Entwicklungen, die vorrangig architekturhistorisch und mit Blick auf die Biographien der zentralen Akteure erforscht wurden, wie etwa Repräsentationsbauten, sollen unter dem Blickwinkel des institutionellen Zusammenspiels und der Organisationsgeschichte der wichtigsten Akteure (Kommunen, Gauverwaltungen, Hochschulen) betrachtet werden. Die Entwicklung der Altstadterneuerung und der wenigen in der NS-Zeit neu gebauten Städte soll systematischer als bisher erfasst und in internationale Zusammenhänge (insbesondere Entwicklungen in Italien und der UdSSR) eingebettet werden. Schließlich sollen Vergehen und Verbrechen in den untersuchten Zusammenhängen und Organisationen sowie von konkreten Personen dokumentiert werden. Pläne und Bildmaterial sollen systematisch recherchiert und ausgewertet werden mit dem Ziel einer reflektierten text-bildlichen Darstellung. Die Forschungsergebnisse dieses Teilprojekts sollen in einer Monographie veröffentlicht werden.

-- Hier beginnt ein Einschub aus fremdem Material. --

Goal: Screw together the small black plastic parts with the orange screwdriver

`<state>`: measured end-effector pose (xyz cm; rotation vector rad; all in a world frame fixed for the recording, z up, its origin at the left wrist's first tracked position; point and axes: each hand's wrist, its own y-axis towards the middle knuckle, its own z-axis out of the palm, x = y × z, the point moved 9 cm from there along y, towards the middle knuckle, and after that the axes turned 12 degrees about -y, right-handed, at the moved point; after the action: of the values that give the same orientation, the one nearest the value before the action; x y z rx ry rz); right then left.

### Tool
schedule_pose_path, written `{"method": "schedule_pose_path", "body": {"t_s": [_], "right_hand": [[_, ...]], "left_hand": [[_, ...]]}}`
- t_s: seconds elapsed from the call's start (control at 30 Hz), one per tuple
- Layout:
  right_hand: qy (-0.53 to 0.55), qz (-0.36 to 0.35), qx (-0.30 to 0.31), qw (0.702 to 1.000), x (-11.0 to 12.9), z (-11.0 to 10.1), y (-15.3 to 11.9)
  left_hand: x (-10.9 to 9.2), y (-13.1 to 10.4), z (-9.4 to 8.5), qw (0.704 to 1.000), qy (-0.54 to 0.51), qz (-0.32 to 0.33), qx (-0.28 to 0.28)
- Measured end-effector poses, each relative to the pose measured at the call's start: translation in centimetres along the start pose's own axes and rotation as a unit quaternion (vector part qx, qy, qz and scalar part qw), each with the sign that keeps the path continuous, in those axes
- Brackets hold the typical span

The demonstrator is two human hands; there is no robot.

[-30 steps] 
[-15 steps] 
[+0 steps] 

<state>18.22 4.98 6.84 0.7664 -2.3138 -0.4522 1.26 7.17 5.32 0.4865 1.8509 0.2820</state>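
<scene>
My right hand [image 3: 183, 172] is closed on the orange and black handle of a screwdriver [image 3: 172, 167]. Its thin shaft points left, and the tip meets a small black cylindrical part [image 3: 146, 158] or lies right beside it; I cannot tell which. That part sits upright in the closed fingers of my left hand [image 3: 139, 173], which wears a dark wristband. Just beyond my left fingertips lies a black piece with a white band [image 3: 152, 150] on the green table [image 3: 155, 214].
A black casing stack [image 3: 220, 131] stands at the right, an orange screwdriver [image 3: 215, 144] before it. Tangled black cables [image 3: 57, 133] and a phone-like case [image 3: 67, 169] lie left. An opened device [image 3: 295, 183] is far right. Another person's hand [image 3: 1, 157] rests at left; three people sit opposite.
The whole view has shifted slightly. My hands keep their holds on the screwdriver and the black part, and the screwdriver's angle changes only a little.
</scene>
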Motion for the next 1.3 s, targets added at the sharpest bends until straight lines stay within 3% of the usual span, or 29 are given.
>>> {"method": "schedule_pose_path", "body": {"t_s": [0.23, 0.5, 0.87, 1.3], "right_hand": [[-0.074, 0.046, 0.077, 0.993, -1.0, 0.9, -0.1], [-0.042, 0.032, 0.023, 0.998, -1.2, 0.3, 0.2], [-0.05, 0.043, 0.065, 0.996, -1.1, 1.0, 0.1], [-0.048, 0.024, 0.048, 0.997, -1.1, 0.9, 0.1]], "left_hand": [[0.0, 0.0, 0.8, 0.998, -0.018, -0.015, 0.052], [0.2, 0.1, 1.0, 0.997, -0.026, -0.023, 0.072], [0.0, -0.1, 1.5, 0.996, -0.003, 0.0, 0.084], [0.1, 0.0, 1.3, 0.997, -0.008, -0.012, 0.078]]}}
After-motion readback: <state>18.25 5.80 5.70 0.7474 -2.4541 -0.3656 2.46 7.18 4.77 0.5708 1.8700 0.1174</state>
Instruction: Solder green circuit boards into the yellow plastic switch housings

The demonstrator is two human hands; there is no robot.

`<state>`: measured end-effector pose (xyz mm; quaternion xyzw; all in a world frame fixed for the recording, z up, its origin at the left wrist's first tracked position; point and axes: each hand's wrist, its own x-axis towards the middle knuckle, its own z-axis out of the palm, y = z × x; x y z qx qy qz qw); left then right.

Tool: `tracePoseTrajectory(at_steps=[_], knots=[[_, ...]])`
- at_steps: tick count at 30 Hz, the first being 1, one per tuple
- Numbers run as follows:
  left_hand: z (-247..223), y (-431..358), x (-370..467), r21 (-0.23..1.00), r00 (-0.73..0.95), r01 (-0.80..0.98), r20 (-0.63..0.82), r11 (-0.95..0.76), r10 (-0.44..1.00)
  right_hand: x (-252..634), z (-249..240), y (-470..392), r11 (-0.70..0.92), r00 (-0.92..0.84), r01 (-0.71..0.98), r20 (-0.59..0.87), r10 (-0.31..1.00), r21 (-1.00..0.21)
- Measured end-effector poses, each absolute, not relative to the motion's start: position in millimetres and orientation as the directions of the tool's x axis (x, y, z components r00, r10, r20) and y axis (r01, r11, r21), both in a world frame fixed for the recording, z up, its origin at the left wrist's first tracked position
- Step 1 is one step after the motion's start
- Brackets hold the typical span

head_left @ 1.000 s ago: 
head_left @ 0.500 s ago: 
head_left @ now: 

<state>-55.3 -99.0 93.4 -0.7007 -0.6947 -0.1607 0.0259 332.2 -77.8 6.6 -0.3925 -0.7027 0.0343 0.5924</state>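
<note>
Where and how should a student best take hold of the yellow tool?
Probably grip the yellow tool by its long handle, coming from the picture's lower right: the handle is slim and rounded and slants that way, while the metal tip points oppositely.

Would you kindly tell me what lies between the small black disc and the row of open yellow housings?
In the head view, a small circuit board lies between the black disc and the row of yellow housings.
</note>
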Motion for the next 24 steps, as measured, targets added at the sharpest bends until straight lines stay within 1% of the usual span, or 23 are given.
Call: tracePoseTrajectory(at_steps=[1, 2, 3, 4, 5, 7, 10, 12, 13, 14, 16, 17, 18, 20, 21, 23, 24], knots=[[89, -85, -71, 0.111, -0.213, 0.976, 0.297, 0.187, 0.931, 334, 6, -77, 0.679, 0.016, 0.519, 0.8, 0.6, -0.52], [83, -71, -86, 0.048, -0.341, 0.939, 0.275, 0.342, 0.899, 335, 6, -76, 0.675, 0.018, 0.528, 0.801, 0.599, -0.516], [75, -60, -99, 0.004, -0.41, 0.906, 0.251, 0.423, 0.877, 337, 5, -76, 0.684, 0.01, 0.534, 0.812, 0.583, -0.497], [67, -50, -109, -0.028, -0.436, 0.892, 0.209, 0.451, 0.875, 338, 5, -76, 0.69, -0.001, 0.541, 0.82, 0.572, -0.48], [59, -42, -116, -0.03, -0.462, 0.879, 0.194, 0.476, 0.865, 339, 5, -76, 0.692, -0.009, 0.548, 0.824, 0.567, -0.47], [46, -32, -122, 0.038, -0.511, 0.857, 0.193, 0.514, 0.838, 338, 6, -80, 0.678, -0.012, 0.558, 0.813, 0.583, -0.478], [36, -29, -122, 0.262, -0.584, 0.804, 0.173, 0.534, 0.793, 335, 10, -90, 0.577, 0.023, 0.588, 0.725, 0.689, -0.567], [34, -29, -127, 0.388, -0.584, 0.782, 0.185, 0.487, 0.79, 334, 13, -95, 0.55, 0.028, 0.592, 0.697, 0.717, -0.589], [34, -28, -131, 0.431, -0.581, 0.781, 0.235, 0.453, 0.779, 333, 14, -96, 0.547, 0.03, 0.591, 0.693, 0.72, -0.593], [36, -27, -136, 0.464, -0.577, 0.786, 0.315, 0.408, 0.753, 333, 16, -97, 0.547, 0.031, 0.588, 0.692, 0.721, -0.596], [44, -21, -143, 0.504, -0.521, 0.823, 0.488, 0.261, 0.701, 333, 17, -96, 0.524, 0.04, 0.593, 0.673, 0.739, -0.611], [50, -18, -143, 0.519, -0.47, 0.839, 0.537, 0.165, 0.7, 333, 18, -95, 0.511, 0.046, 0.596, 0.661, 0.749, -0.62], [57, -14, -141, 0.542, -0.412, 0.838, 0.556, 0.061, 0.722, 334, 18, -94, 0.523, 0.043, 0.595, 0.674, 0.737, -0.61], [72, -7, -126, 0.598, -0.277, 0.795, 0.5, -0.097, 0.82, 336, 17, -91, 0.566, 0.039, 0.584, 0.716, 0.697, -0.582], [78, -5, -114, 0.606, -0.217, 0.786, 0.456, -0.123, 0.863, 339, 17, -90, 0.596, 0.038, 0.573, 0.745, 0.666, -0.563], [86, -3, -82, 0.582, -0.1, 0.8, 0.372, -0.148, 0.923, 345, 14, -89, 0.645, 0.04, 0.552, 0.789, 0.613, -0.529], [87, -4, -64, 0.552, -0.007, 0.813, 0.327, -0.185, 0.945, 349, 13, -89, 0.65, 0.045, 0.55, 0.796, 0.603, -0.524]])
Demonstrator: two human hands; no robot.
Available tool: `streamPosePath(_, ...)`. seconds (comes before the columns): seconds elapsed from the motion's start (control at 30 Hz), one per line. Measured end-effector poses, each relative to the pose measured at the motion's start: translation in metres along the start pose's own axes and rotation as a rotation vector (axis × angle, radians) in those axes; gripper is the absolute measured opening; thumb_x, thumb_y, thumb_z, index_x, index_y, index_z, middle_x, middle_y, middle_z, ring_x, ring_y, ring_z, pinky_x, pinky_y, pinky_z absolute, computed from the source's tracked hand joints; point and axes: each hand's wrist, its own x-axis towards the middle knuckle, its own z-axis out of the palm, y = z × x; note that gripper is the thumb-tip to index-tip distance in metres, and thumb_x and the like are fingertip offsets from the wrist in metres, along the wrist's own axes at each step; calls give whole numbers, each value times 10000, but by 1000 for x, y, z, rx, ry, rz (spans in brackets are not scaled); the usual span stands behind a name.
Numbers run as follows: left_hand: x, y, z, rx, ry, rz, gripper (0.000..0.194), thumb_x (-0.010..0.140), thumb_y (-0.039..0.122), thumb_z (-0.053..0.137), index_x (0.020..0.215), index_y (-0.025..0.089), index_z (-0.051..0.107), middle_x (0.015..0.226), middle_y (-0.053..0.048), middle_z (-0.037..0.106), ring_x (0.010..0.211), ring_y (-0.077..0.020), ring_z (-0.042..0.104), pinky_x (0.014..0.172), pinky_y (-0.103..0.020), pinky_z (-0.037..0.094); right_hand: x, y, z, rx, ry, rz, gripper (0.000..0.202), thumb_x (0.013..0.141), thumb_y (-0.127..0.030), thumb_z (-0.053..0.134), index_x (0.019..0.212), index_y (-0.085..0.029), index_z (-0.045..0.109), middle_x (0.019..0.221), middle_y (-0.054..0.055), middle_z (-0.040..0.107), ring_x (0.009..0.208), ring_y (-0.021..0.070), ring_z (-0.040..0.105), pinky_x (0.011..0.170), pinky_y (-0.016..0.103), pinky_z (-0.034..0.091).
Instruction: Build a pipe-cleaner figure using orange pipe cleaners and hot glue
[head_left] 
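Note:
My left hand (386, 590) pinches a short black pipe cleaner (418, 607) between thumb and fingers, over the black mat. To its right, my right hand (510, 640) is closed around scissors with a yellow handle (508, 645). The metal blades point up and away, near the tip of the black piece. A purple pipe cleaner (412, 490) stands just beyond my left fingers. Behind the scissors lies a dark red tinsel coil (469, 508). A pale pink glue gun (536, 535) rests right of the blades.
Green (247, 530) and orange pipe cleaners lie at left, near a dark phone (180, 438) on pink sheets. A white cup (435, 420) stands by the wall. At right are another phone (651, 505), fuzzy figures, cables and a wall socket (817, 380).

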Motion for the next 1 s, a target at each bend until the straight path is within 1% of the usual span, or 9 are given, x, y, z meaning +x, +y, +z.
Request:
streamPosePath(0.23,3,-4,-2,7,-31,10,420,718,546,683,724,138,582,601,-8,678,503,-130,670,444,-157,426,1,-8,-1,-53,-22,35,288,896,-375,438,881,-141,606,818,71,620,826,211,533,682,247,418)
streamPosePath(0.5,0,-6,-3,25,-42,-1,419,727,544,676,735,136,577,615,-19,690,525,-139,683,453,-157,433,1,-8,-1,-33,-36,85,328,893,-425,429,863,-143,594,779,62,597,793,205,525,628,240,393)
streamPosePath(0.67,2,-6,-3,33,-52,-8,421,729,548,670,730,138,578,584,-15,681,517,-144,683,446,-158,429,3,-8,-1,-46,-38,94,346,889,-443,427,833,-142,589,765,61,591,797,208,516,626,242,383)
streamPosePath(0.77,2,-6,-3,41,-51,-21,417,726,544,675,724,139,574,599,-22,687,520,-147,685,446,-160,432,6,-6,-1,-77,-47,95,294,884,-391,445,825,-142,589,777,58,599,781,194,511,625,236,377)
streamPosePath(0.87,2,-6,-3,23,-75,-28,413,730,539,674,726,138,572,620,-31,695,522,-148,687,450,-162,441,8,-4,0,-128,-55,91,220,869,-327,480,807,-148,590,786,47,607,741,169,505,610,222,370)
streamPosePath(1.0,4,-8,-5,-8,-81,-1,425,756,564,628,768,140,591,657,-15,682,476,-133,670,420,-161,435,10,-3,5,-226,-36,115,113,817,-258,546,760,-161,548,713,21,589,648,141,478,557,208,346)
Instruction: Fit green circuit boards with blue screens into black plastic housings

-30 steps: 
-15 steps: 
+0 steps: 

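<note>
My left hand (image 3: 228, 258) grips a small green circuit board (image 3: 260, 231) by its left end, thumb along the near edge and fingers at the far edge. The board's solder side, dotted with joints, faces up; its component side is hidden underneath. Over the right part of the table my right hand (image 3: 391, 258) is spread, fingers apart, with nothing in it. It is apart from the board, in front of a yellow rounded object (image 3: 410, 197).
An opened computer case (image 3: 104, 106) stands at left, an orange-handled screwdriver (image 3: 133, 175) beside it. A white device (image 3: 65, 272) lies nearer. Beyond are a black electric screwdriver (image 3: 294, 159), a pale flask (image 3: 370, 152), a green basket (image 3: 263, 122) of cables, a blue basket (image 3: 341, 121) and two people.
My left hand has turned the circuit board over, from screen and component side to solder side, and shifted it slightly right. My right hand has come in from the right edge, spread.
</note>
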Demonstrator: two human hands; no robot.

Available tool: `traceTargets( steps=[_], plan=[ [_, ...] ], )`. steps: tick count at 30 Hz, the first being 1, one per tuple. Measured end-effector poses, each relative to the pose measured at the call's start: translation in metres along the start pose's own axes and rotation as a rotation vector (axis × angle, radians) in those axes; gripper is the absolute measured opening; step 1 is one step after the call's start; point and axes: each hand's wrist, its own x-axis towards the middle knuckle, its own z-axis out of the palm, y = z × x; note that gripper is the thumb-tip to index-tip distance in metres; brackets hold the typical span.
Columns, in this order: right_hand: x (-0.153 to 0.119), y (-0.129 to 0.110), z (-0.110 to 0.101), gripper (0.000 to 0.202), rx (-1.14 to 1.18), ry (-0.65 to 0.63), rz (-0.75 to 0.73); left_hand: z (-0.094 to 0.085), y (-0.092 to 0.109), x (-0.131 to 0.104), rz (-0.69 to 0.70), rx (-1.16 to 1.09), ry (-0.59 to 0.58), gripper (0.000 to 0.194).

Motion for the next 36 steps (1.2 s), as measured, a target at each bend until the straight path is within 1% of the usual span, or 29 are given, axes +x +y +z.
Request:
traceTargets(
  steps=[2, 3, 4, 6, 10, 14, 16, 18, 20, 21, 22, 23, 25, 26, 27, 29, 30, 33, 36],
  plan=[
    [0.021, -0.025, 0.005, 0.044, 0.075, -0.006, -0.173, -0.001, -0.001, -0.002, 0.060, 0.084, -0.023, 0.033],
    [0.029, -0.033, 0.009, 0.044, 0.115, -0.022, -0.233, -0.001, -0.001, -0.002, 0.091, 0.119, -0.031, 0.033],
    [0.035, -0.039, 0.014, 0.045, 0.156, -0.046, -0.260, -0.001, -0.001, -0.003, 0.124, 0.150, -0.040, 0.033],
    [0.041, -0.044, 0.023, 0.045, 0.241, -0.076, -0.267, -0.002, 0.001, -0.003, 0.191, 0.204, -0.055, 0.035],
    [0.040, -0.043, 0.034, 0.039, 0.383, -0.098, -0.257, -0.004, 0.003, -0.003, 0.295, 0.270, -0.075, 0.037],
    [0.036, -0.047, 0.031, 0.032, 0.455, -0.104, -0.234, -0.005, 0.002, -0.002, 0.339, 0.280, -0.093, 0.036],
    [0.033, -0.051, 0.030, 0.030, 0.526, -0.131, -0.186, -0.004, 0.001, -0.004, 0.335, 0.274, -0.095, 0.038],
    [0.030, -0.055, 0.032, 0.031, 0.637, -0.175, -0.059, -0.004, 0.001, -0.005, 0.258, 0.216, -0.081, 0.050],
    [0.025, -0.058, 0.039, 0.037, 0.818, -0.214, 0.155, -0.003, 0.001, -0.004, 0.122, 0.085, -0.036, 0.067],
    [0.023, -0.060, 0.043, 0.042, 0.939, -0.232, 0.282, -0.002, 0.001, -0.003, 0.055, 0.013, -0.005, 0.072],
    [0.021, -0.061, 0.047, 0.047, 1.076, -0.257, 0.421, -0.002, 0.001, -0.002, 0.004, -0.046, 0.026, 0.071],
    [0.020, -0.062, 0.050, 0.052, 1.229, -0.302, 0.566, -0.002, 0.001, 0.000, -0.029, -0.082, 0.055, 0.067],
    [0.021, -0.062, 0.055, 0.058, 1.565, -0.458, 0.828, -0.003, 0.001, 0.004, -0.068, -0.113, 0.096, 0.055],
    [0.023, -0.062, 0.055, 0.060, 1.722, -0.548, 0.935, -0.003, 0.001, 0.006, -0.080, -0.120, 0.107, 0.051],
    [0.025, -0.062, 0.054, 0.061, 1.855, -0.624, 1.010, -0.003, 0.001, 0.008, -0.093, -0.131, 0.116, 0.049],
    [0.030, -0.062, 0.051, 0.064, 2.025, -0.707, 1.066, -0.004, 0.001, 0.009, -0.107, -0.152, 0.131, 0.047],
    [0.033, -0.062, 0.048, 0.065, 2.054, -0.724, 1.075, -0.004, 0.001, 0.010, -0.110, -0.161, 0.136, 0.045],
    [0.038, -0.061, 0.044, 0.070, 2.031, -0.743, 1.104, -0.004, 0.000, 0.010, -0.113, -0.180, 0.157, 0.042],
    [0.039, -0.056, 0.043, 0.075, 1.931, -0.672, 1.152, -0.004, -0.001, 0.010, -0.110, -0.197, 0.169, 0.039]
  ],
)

Unter der Leitung von Harald Engler (zusammen mit Frank Betker, Universität Aachen) befasst sich das Teilprojekt 11 „Wohnungs- und städtebauliche Weichenstellungen in SBZ und DDR bis 1955“ mit der Transformation der nationalsozialistischen Bau- und Planungspolitik in das neue Politik- und Gesellschaftssysteme der DDR. Dabei geht es darum, die Kontinuitäten und wesentlich häufiger auftretenden Brüche in dieser Entwicklung anhand dreier Untersuchungsfelder geschichtswissenschaftlich zu analysieren: Erstens, anhand des Wandels der institutionellen Rahmenbedingungen, wozu etwa die Organisationsgeschichte von staatlicher Wohnungspolitik, der Wohnungsbau und das Bau- und Planungswesen der DDR mit den Ministerien und obersten Baubehörden zählen; zweitens anhand der relevanten Schlüsselakteure wie etwa Baufunktionären, über die biographische Porträts angefertigt werden; drittens anhand der städtebaulichen und planerischen Leitbilder. Ziel ist es dabei auch, die Genese von Wohnungsbau und -politik in der SBZ/DDR in die deutsch-deutschen und internationalen Zusammenhänge einzubetten. Dabei soll auch untersucht werden, wie z.B. über Großprojekte und Propaganda Versuche einer legitimationsfördernden Konsensstiftung angestellt wurden und wie diese von oben gesteuerten Prozesse in der Bevölkerung auf Resonanz stießen (Stasi-Berichte) und angeeignet wurden (z.B. über Eingaben
Ein Team von drei Historikern, einem Planungsgeschichtsforscher sowie einer Architekturhistorikerin soll beispielsweise analysieren, ob die Annahme zutrifft, dass die DDR im Vergleich zur BRD stärkere Brüche bei den handelnden Personen und den relevanten Leitbildern erlebt hat, oder ob nicht auch für die ostdeutsche Entwicklung partielle Kontinuitätslinien feststellbar sind und wie diese genau ausgeprägt waren. Die Forschungsergebnisse dieses Teilprojektes sollen durch diverse Transferveranstaltungen und Öffentlichkeitsarbeit bekannt gemacht und in einer Monografie publiziert werden.